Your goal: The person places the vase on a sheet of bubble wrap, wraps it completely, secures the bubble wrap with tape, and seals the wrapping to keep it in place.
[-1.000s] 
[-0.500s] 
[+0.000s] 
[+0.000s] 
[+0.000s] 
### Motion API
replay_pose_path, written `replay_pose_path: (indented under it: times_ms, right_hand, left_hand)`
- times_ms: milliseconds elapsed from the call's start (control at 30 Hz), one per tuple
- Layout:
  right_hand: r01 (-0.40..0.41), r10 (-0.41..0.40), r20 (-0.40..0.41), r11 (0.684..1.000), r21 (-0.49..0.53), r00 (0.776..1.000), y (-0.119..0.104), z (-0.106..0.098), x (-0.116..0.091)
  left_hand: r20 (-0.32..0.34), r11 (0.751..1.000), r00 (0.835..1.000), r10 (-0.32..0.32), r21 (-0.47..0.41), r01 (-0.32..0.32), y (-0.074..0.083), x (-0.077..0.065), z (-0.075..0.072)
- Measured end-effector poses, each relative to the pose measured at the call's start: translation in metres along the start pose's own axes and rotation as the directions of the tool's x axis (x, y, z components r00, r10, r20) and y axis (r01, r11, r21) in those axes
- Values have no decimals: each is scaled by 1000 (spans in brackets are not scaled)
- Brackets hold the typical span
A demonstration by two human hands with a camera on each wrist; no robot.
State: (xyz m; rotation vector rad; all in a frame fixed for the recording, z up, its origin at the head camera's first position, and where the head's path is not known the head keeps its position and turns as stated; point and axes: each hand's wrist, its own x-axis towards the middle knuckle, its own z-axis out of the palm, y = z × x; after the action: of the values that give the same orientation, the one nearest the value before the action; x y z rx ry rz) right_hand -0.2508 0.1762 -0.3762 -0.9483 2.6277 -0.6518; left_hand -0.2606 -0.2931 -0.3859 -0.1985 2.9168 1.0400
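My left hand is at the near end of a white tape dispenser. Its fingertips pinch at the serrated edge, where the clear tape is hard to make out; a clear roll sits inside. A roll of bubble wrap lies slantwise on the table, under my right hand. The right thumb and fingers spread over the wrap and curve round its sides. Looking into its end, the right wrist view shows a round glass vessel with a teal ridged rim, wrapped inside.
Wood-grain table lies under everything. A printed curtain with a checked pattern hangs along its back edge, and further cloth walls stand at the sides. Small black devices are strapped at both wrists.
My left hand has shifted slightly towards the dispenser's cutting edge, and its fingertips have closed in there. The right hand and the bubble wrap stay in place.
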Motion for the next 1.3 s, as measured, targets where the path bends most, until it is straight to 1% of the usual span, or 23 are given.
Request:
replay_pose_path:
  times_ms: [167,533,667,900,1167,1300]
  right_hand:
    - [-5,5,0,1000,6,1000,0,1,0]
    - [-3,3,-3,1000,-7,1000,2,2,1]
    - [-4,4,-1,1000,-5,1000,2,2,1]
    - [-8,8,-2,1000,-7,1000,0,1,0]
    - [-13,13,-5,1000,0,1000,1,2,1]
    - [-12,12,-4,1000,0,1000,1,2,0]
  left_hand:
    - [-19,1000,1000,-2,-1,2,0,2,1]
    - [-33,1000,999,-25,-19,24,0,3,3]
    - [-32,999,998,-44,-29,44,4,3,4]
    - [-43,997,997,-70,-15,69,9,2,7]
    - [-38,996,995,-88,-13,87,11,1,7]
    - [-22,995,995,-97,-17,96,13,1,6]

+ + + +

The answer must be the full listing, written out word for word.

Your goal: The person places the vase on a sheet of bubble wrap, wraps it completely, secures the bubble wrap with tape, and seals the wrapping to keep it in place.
[-1.000s] 
[-0.500s] 
[+0.000s] 
[+0.000s] 
[+0.000s] 
### Motion API
replay_pose_path, written `replay_pose_path: (indented under it: times_ms, right_hand, left_hand)`
- times_ms: milliseconds elapsed from the call's start (control at 30 Hz), one per tuple
- Layout:
  right_hand: r01 (-0.40..0.41), r10 (-0.41..0.40), r20 (-0.40..0.41), r11 (0.684..1.000), r21 (-0.49..0.53), r00 (0.776..1.000), y (-0.119..0.104), z (-0.106..0.098), x (-0.116..0.091)
  left_hand: r20 (-0.32..0.34), r11 (0.751..1.000), r00 (0.835..1.000), r10 (-0.32..0.32), r21 (-0.47..0.41), r01 (-0.32..0.32), y (-0.074..0.083), x (-0.077..0.065), z (-0.075..0.072)
- Measured end-effector poses, each relative to the pose measured at the call's start: translation in metres along the start pose's own axes and rotation as the directions of the tool's x axis (x, y, z components r00, r10, r20) and y axis (r01, r11, r21) in those axes
- Values have no decimals: each is scaled by 1000 (spans in brackets are not scaled)
- Brackets hold the typical span
A demonstration by two human hands with a camera on each wrist; no robot.
State: (xyz m; rotation vector rad; all in a frame fixed for the recording, z up, its origin at the head camera's first position, and where the head's path is not known the head keeps its position and turns as stated; point and axes: each hand's wrist, its own x-axis towards the middle knuckle, its own z-axis out of the palm, y = z × x; after the action: of the values that give the same orientation, the one nearest the value before the action; x y z rx ry rz) right_hand -0.2508 0.1762 -0.3762 -0.9483 2.6277 -0.6518; left_hand -0.2606 -0.2931 -0.3859 -0.1985 2.9168 1.0400
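My left hand is at the near end of a white tape dispenser. Its fingertips pinch at the serrated edge, where the clear tape is hard to make out; a clear roll sits inside. A roll of bubble wrap lies slantwise on the table, under my right hand. The right thumb and fingers spread over the wrap and curve round its sides. Looking into its end, the right wrist view shows a round glass vessel with a teal ridged rim, wrapped inside.
Wood-grain table lies under everything. A printed curtain with a checked pattern hangs along its back edge, and further cloth walls stand at the sides. Small black devices are strapped at both wrists.
My left hand has shifted slightly towards the dispenser's cutting edge, and its fingertips have closed in there. The right hand and the bubble wrap stay in place.
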Motion for the next 1.3 s, as measured, targets where the path bends most, until it is straight to 1% of the usual span, or 23 are given.
Request:
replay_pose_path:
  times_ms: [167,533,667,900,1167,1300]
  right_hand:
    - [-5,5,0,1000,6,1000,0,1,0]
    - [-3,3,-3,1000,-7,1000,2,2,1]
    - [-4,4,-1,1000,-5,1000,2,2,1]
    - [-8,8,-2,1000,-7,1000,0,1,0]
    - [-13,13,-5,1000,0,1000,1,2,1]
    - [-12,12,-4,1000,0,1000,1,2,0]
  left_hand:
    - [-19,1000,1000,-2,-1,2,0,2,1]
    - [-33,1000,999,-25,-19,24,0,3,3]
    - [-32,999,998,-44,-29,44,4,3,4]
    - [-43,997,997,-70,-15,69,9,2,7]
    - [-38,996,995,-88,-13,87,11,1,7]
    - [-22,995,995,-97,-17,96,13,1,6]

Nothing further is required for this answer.